- _Task statement_
A single total is needed, the number of lines of this listing that contain the string "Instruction".

%%

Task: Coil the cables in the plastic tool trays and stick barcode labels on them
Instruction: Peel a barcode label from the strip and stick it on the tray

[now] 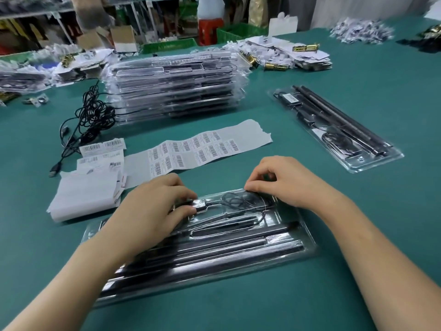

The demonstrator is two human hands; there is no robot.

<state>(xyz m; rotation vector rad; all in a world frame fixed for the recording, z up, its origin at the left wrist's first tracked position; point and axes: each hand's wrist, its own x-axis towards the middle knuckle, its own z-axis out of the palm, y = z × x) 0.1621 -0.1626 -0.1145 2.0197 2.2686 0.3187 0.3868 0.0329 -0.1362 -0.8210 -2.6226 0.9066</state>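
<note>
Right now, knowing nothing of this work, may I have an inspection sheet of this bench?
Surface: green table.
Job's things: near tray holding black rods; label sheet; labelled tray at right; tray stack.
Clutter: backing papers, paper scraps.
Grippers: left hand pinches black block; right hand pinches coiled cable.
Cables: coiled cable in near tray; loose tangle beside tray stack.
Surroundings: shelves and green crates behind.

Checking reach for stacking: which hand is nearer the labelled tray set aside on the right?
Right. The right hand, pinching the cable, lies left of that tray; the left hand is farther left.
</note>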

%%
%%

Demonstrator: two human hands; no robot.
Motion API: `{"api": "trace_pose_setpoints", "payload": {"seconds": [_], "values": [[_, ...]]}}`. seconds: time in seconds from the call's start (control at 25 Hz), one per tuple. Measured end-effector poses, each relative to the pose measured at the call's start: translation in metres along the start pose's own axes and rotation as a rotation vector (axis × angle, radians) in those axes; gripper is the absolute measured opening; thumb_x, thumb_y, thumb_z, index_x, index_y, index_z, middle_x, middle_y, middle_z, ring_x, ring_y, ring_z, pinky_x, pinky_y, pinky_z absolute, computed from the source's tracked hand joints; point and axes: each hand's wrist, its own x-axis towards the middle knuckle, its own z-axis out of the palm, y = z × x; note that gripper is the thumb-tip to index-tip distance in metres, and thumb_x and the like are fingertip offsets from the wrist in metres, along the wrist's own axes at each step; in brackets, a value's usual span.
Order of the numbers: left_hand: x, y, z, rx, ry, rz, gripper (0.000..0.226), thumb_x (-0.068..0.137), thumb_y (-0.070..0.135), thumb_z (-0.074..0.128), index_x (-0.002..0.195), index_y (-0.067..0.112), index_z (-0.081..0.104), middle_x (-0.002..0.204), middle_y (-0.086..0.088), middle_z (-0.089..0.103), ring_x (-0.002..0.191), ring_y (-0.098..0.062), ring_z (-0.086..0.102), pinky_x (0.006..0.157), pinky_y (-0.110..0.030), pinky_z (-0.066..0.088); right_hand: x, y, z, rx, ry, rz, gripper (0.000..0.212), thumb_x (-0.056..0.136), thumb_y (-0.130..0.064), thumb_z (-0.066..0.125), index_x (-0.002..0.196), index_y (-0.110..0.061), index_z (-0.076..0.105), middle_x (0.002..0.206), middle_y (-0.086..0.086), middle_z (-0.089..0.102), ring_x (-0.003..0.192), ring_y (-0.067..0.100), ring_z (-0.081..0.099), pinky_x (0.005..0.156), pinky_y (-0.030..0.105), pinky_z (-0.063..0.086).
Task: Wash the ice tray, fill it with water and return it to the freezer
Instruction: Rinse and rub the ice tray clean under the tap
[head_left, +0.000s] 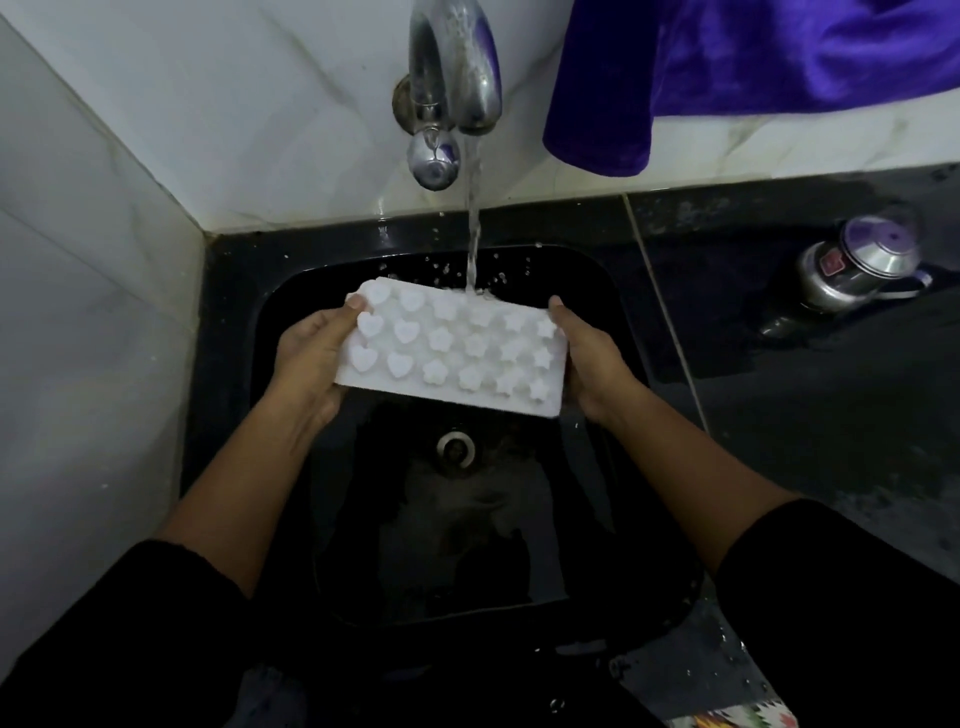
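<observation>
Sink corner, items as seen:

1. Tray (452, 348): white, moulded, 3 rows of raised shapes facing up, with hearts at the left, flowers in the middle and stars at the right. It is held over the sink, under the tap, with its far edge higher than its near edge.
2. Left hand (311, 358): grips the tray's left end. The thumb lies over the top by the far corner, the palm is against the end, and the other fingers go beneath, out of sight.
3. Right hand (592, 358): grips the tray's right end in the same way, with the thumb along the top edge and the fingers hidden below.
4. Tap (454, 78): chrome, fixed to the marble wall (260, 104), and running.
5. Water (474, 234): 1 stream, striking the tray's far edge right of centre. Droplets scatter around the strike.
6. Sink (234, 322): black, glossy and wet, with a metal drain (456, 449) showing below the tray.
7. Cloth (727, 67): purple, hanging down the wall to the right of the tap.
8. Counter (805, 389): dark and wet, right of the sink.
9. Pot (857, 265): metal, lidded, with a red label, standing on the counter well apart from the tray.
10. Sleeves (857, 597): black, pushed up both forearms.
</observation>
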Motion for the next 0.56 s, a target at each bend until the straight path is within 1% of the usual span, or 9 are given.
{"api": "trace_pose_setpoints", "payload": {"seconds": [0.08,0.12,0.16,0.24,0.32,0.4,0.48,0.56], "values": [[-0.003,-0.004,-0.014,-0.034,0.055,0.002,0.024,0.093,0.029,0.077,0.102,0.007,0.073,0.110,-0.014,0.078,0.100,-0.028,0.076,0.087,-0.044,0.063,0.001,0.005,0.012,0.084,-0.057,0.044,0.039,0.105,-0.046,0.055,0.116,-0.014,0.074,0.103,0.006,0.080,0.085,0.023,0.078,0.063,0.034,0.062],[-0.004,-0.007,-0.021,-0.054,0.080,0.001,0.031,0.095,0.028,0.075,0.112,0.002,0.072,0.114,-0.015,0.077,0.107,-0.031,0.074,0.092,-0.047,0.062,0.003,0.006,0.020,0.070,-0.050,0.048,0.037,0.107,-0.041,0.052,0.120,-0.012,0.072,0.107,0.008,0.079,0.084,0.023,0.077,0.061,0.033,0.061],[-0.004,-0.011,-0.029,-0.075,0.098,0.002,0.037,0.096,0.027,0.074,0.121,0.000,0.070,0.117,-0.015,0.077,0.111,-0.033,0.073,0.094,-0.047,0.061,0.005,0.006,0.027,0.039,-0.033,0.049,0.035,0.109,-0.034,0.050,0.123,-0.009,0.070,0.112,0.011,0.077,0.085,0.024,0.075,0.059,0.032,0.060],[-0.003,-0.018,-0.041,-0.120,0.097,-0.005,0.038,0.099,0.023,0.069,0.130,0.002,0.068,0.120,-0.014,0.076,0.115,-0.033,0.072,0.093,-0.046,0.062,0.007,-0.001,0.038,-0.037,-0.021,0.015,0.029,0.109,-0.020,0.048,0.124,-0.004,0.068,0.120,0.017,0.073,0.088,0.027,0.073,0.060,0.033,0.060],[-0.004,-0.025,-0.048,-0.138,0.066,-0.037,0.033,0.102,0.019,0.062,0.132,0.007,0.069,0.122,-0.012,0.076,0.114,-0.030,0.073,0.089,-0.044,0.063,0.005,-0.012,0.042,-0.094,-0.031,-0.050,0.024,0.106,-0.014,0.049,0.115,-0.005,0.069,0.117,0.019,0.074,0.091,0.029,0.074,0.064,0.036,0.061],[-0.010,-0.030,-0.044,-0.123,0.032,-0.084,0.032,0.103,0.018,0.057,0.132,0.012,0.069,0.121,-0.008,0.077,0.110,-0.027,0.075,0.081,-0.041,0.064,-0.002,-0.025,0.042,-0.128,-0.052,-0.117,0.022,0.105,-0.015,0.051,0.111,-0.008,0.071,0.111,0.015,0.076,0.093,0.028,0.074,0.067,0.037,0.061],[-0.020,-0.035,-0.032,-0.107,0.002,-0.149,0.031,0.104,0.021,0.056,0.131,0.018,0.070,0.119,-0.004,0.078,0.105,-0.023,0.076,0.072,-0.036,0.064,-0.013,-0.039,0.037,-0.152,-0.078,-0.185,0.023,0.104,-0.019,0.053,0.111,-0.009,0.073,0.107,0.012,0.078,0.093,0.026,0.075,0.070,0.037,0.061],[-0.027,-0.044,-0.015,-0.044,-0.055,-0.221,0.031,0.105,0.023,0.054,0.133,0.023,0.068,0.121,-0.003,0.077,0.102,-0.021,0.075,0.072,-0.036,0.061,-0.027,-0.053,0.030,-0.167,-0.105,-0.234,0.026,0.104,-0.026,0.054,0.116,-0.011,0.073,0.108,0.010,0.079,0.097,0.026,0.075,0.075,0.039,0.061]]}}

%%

- _Solution to this task_
2